**** Source material ****
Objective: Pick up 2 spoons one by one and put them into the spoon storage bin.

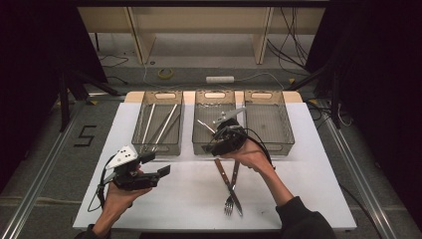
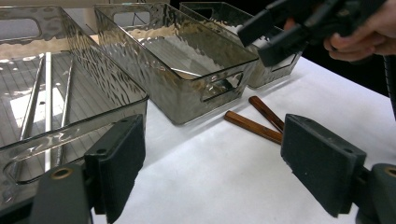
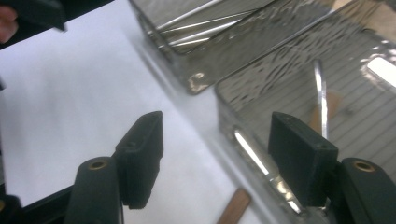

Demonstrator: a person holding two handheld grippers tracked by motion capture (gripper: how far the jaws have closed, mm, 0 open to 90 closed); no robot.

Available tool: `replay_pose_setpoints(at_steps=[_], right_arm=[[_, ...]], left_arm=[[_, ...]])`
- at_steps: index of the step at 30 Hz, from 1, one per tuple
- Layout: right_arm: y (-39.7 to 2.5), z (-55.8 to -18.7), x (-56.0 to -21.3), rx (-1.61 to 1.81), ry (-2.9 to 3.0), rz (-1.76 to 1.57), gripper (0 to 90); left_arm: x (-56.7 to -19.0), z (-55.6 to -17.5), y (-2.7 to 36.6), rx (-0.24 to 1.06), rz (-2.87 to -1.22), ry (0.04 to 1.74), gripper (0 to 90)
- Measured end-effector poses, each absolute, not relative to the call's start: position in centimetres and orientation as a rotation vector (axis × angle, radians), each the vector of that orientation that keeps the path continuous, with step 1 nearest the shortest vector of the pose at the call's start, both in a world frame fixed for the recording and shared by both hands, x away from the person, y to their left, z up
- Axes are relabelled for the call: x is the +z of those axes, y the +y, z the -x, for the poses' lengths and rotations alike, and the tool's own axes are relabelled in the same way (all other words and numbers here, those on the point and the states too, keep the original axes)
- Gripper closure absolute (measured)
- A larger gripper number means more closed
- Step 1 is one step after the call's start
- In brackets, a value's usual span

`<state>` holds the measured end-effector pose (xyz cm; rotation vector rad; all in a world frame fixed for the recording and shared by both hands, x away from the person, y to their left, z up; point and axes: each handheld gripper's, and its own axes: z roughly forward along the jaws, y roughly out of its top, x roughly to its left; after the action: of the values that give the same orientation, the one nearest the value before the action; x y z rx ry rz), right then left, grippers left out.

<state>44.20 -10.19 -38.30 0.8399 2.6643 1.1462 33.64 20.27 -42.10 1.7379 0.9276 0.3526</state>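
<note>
Right claw [image 1: 234,130], jaws apart and empty, hovers over the middle bin [image 1: 215,130]; left claw [image 1: 149,167], also released, hangs over the white table [image 1: 308,189]. Fork [image 1: 231,191] and knife [image 1: 228,184] lie crossed below. Grey floor, cables beyond.

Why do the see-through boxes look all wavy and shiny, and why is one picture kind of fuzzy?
In the left gripper view the middle box has rippled clear walls that catch bright glare, though the picture is sharp. In the right gripper view the boxes and white table look smeared and soft. In the high view the table is brightly lit and the room around it is dark.
</note>
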Motion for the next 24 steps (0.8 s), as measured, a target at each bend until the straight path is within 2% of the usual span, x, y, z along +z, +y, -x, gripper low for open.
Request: replay_pose_setpoints(at_steps=[15, 20, 24], right_arm=[[-10.8, -41.5, -40.9, 1.153, 2.680, -0.771, 32.1], [-11.3, -40.9, -41.7, 1.127, 2.696, -0.772, 32.4], [-11.5, -41.0, -42.5, 1.104, 2.711, -0.781, 36.2]], left_arm=[[-42.1, -33.6, 20.4, 0.354, -1.738, 0.935, 21.2], [-42.1, -33.6, 20.4, 0.356, -1.737, 0.938, 21.2], [-42.1, -33.6, 20.3, 0.356, -1.736, 0.938, 21.1]])
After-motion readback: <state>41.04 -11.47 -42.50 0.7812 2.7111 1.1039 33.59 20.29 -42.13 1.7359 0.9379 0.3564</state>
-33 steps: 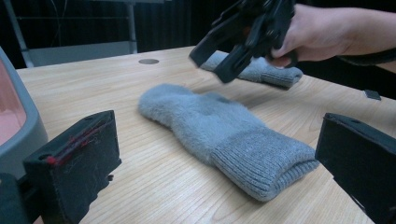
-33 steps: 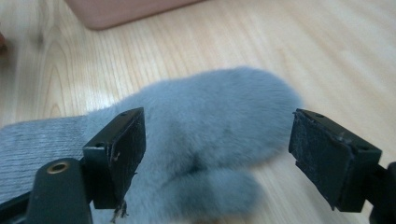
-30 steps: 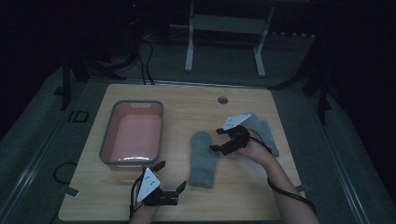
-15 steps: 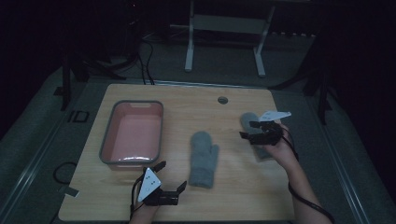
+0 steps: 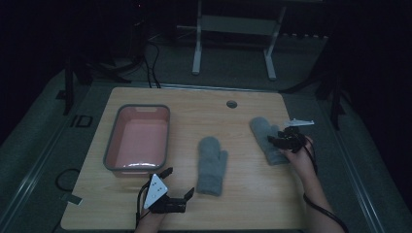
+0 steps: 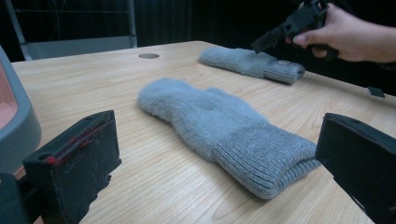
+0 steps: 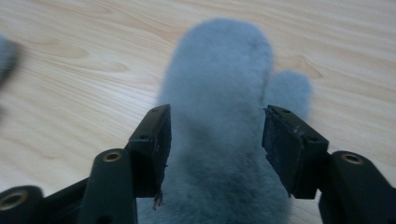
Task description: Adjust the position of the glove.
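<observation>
Two grey woolly mittens lie flat on the wooden table [image 5: 243, 204]. One mitten [image 5: 212, 165] is at the middle, with its cuff toward me. The other mitten [image 5: 265, 136] is at the right. My right gripper [image 5: 273, 141] hovers open over that right mitten's cuff end; in the right gripper view the mitten [image 7: 219, 79] lies under and between the open jaws [image 7: 215, 135]. My left gripper [image 5: 179, 182] rests open near the front edge, just left of the middle mitten's cuff [image 6: 261, 158]. Nothing is between its fingers [image 6: 74, 154].
A pink tub with a grey rim [image 5: 112, 145] stands on the left half of the table; its wall [image 6: 14, 126] is close beside my left gripper. A small round hole [image 5: 231, 104] sits near the far edge. A metal stand [image 5: 233, 29] is beyond the table.
My right gripper has moved rightward, from beside the middle mitten to over the right mitten's cuff end. The left gripper and both mittens have stayed put.
</observation>
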A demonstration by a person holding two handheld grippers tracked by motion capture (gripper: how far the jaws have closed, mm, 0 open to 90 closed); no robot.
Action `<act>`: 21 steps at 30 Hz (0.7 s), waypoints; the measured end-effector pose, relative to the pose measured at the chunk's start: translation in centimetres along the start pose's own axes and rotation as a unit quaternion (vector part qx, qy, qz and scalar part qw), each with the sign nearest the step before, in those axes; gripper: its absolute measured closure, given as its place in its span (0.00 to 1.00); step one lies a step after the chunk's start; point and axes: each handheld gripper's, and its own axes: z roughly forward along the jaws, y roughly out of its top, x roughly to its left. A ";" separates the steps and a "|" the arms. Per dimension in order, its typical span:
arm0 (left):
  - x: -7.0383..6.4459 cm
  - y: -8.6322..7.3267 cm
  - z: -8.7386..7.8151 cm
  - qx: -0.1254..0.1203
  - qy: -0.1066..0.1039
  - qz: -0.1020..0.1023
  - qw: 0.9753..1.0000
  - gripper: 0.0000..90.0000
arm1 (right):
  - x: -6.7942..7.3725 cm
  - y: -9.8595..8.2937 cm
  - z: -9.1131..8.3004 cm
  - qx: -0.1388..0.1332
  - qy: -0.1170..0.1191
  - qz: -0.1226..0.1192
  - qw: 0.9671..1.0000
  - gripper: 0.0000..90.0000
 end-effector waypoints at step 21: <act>0.0 0.1 -0.1 -0.002 0.003 0.004 1.000 0.00 | 3.3 -1.8 -2.6 -0.039 -0.047 0.058 0.996 0.89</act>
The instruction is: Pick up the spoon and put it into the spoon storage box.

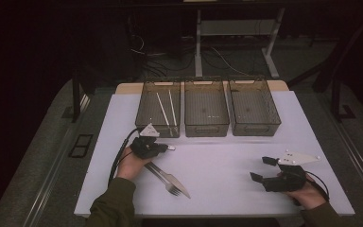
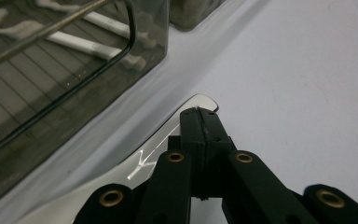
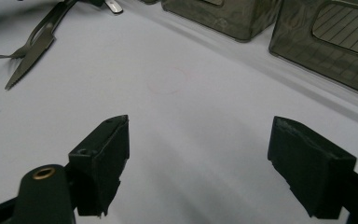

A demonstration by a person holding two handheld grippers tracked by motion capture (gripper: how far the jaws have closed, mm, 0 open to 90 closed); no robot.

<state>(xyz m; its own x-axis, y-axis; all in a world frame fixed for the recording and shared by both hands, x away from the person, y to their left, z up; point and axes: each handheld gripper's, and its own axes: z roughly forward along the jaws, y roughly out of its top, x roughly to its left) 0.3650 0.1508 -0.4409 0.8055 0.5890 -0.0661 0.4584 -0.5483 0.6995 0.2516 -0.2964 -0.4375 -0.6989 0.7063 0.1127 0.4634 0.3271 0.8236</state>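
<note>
A: Report the left tongs (image 1: 169, 147).

B: In the high view they sit near the front wall of the left bin (image 1: 144, 124), held by the left hand (image 1: 131, 163). The left gripper view shows the jaws pressed together on the end of a flat metal utensil (image 2: 186, 119); its polished tip projects just past the jaw ends. Whether it is a spoon or another piece cannot be told from either view.

A: Position of the utensil relative to the tongs?

B: It is clamped between the jaws, tip forward, low over the white bench (image 1: 227, 165) and just beside the left bin wall.

A: Right tongs (image 1: 259, 169)?

B: Jaws wide apart, nothing between them. The right gripper view shows bare bench surface in the gap. The right hand (image 1: 307, 194) holds them low, well apart from the left tongs.

A: Other items?

B: A knife (image 1: 170, 176) and a fork (image 1: 163, 179) lie side by side on the bench, just behind and beside the left tongs. The right gripper view places them far ahead of its jaws, to the upper left. The high view also shows two white sticks (image 1: 165, 109) inside the left bin; the left gripper view shows them through the tinted wall. The middle bin (image 1: 206, 127) and right bin (image 1: 255, 127) stand ahead of the right tongs.
</note>
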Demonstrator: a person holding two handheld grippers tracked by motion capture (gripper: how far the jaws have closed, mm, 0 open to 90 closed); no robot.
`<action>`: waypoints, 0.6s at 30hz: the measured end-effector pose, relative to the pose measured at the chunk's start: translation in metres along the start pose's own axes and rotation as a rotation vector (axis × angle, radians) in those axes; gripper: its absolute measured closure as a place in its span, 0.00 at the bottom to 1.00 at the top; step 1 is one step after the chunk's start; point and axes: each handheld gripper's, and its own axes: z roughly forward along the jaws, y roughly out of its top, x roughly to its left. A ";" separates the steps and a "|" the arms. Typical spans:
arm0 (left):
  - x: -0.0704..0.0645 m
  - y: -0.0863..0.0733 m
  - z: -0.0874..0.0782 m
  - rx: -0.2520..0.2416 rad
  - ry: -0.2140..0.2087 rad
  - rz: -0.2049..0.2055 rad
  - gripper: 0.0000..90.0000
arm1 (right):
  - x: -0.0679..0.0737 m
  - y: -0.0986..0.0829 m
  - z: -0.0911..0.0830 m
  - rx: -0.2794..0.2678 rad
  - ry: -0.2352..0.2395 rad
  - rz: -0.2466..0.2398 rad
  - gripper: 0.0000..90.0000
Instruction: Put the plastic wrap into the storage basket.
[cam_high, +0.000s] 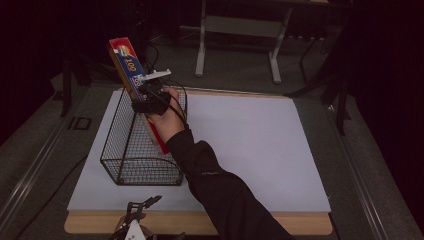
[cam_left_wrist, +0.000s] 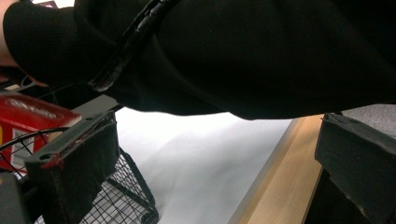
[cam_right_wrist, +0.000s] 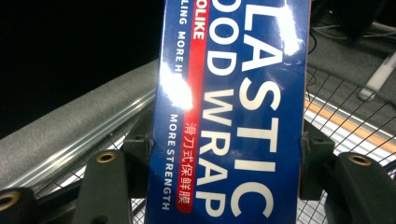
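Note:
A long plastic food wrap box (cam_high: 127, 62), blue and red, stands tilted with its lower end inside a black wire basket (cam_high: 125, 160) and its top leaning up to the far left. My right gripper (cam_high: 150, 97) is shut on the box's middle. In the right gripper view the blue face of the box (cam_right_wrist: 233, 116) sits squeezed between both jaws, with my right gripper (cam_right_wrist: 226, 158) closed on its edges. My left gripper (cam_high: 137, 212) hangs at the table's front edge and is open (cam_left_wrist: 210, 154) with nothing between its jaws.
The basket stands on the left part of a white mat (cam_high: 250, 150) that covers a wooden table (cam_high: 200, 222). A dark sleeve (cam_left_wrist: 233, 51) crosses above the left gripper. A grey table frame (cam_high: 240, 25) stands on the floor beyond.

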 end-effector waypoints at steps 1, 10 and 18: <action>0.000 0.000 0.000 0.000 0.000 -0.001 0.00 | 0.001 -0.002 0.003 0.003 0.000 -0.002 0.44; 0.000 0.000 -0.001 0.000 -0.001 0.001 0.00 | 0.001 -0.024 0.024 0.055 -0.022 0.029 0.44; -0.001 0.000 0.000 0.000 -0.004 0.004 0.00 | -0.005 -0.043 0.037 0.112 -0.042 0.046 0.44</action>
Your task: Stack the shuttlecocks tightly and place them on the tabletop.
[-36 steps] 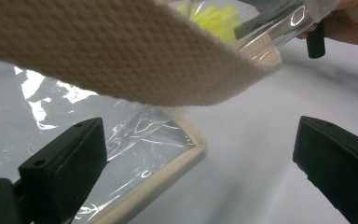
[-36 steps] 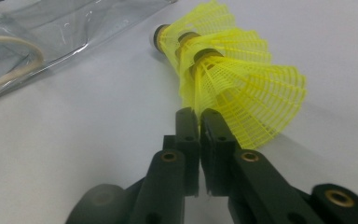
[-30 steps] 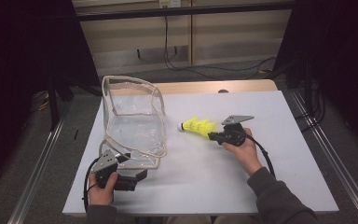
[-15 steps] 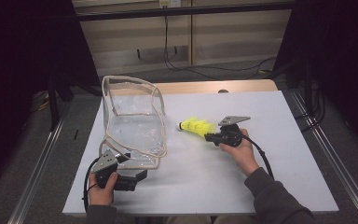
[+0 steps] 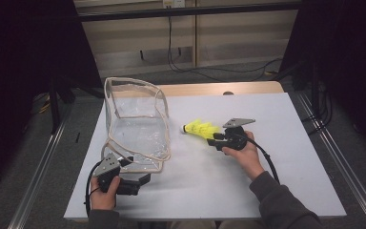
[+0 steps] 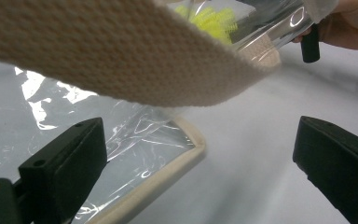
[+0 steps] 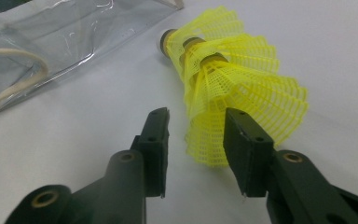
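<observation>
A: Where do things stand?

B: The yellow shuttlecocks (image 7: 233, 88), nested in a short stack, lie on the white table (image 5: 286, 157) just right of the clear bag (image 5: 136, 126). The right gripper (image 7: 196, 140) sits at the skirt end with its jaws parted on either side of the rim, not yet pinching it.

A: And the other one?

B: The left gripper (image 6: 200, 158) is spread wide at the bag's near corner, the webbing strap (image 6: 121, 60) arching above it, holding nothing.

A: So which step?

B: Likely the pickup. The right jaws need to close on the skirt, while the left takes the bag's rim to hold the mouth open.
</observation>
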Available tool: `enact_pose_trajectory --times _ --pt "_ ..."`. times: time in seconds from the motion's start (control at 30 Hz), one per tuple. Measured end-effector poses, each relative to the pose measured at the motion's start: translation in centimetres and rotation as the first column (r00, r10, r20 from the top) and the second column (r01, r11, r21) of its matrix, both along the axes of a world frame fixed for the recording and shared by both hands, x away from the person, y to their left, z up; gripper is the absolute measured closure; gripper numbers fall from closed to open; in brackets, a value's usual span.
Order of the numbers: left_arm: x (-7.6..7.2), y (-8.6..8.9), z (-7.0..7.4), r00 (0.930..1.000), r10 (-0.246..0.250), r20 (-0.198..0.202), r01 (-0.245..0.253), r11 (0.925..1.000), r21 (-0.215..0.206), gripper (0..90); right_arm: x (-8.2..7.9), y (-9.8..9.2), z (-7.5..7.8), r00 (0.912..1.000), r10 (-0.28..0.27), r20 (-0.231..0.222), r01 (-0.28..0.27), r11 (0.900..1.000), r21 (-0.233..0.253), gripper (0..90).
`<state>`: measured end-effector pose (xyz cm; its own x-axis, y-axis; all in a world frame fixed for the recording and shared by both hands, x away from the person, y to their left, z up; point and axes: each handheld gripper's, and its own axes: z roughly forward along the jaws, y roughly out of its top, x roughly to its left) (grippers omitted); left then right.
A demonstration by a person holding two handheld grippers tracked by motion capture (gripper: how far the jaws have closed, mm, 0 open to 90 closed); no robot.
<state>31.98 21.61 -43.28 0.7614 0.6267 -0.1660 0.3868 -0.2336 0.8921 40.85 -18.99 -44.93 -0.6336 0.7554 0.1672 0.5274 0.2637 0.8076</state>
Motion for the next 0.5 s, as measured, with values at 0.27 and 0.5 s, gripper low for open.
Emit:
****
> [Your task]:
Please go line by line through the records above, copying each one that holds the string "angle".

> [Exercise solution]:
- Measured end-effector poses, each absolute, not relative to the call's start: position in centimetres and orientation as a rotation vector (axis × angle, radians), each the vector of that orientation that keeps the path continuous, with step 1 nearest the shortest vector of the pose at the call's start, both in a world frame fixed for the recording and shared by both hands, x away from the person, y to their left, z up
`<action>`: waypoints, 0.6s at 30hz: the measured end-effector pose, relative to the pose measured at the chunk's start: translation in metres along the start pose's own axes and rotation as a rotation vector (axis × angle, radians) in those axes; gripper: its absolute measured closure as a place in its span, 0.00 at the bottom to 1.00 at the top; step 1 is one step after the chunk's start; point and axes: each handheld gripper's, and its own axes: z roughly forward along the jaws, y roughly out of its top, x roughly to its left. A ";" separates the steps and a "|" the arms. Typical spans:

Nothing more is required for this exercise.